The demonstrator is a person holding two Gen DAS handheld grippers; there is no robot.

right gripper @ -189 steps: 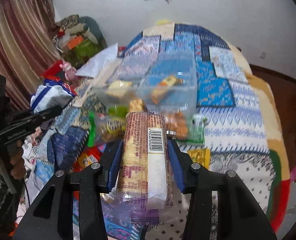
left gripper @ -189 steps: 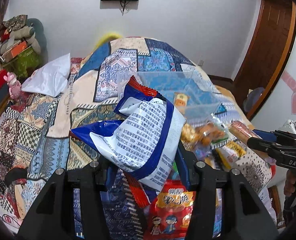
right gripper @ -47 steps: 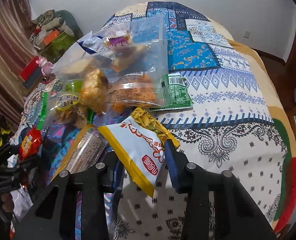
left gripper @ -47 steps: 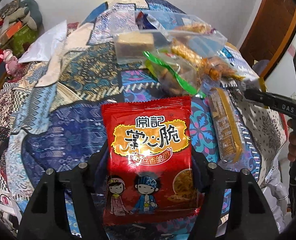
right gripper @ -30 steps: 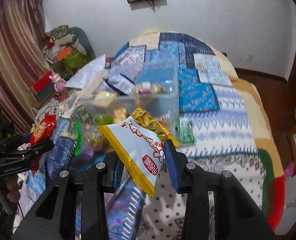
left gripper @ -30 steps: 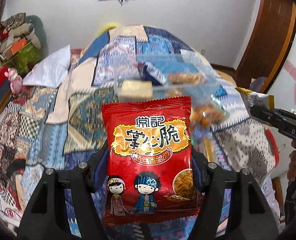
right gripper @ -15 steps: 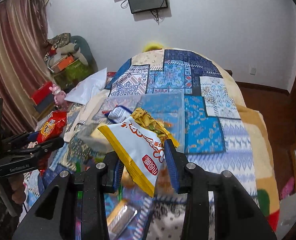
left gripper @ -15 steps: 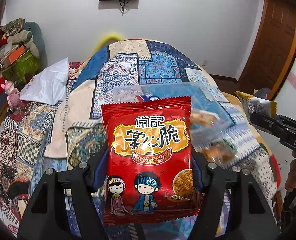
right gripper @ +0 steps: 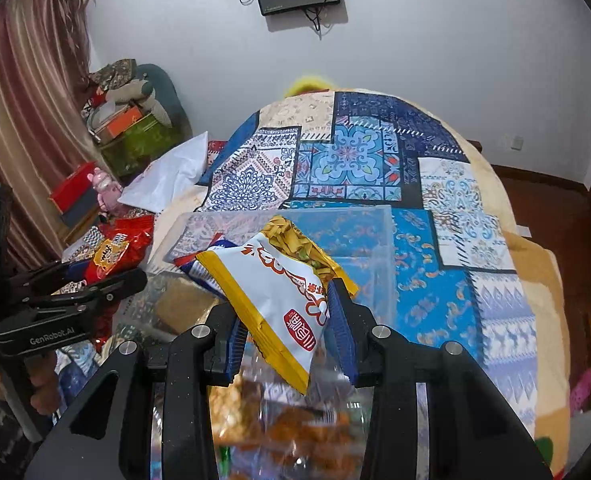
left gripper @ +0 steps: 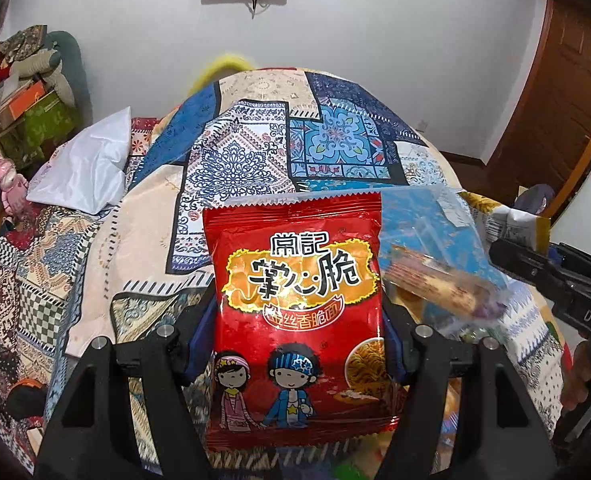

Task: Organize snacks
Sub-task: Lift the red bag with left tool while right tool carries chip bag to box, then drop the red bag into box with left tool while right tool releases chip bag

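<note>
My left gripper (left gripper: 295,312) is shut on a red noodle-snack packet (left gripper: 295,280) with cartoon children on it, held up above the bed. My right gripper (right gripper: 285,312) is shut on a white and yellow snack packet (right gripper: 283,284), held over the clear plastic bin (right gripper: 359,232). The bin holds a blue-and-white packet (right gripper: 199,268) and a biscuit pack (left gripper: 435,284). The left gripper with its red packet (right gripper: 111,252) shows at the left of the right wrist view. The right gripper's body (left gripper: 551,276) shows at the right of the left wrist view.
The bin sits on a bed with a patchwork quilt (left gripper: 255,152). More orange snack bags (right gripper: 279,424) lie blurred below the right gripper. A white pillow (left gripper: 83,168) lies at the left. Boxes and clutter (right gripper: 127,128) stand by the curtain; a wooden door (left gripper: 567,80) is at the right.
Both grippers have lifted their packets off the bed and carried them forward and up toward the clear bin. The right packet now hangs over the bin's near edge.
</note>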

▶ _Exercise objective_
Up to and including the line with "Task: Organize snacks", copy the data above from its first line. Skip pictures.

▶ _Response for this exercise_
The demonstrator is a person holding two Gen DAS handheld grippers; there is no robot.

right gripper @ -189 steps: 
left gripper @ -189 steps: 
right gripper @ -47 steps: 
left gripper @ -47 steps: 
right gripper @ -30 steps: 
left gripper @ -30 steps: 
right gripper @ -15 steps: 
left gripper @ -15 steps: 
right gripper @ +0 steps: 
left gripper @ +0 steps: 

Task: Organize snacks

What is written here forms the complete answer.